Defunct brewery from Seattle, US

The Churchkey Can Company was a brewery founded in 2012 by actor Adrian Grenier and former Nike designer Justin Hawkins in Seattle, US. The brewery's name refers to its flagship beer, which must be opened using a can piercer, or "church key".

==Brewery history==
Based in the SoDo neighborhood in Seattle, Washington, the brewery is the brainchild of Hawkins and Grenier, the latter being better known for starring in Entourage. The pair met in 2010 in Portland, Oregon, and the recipe for the beer was created by two local homebrewers. Unusual for a microbrewery, some of the funding for the company came from technology investors.

In 2013, the company halted production due to quality issues caused by excessive pressure inside the cans.

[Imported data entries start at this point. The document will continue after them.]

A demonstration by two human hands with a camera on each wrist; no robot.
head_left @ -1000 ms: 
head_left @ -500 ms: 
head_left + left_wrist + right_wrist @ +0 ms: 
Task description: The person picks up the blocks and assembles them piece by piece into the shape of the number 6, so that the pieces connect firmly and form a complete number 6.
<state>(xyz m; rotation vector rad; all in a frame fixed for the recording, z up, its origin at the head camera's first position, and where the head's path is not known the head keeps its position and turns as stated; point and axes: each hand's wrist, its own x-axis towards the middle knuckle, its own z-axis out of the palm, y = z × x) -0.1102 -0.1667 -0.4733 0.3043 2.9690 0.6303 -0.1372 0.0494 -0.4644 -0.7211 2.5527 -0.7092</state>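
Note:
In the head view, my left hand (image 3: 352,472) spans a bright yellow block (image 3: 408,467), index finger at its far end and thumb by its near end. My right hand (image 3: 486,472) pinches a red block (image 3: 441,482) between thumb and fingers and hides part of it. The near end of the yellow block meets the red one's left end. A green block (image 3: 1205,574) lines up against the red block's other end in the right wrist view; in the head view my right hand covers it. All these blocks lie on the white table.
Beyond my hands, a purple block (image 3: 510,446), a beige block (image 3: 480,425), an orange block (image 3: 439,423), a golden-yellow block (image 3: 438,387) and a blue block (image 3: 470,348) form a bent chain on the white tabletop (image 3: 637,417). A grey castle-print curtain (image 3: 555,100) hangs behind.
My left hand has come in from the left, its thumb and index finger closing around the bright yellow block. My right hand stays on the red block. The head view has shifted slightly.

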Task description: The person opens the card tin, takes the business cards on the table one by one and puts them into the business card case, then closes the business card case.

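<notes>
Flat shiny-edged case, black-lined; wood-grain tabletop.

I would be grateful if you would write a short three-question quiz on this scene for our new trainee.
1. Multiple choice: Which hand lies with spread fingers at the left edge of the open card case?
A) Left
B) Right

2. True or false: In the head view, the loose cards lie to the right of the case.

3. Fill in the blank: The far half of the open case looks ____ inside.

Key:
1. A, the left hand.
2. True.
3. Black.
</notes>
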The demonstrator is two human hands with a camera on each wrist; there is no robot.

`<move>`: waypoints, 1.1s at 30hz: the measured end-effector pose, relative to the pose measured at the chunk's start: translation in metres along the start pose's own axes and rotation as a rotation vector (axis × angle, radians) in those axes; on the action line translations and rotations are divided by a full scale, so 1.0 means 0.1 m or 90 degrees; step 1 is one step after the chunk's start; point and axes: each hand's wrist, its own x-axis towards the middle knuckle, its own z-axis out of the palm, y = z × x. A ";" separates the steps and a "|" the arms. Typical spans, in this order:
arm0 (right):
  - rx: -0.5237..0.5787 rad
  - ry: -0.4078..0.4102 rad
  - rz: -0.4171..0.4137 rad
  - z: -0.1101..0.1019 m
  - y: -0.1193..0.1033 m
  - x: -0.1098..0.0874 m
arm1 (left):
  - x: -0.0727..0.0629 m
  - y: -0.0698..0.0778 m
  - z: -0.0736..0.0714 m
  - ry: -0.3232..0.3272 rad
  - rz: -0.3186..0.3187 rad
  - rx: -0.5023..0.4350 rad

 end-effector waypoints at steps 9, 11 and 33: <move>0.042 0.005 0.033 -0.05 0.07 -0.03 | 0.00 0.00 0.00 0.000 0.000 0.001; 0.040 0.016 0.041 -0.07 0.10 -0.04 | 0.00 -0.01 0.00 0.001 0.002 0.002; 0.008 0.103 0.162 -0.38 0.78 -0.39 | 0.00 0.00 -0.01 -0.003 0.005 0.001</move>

Production resumed in 2014 after a change to a more traditional 12-ounce aluminum, albeit still lacking the pop top.

==Churchkey beer==
The brewery's only beer was a Pilsner-style lager with 29 IBUs and 4.9 percent ABV. It is packaged in a 12-ounce steel can made by Ball Corporation that is designed to be recyclable, as is the churchkey that is included with purchasing a six-pack. At first the beer was only available in the Seattle and Portland metropolitan areas, but had expanded to Los Angeles by 2015. As of June 2018, the company was listed as "Out of Business" by Pitchbook, a website that tracks start-up valuations.

From their introduction in the 1930s up until the 1960s, most beer cans were made of steel and had a flat top into which one needed to punch one or two holes with a can piercer, euphemistically called a "churchkey". With the advent of the "pop-top" aluminum can, this type of beverage can has disappeared almost entirely. The reception for Churchkey's retro style can has not been entirely positive, with some beer enthusiasts dubbing it "the most hipster beer in the world".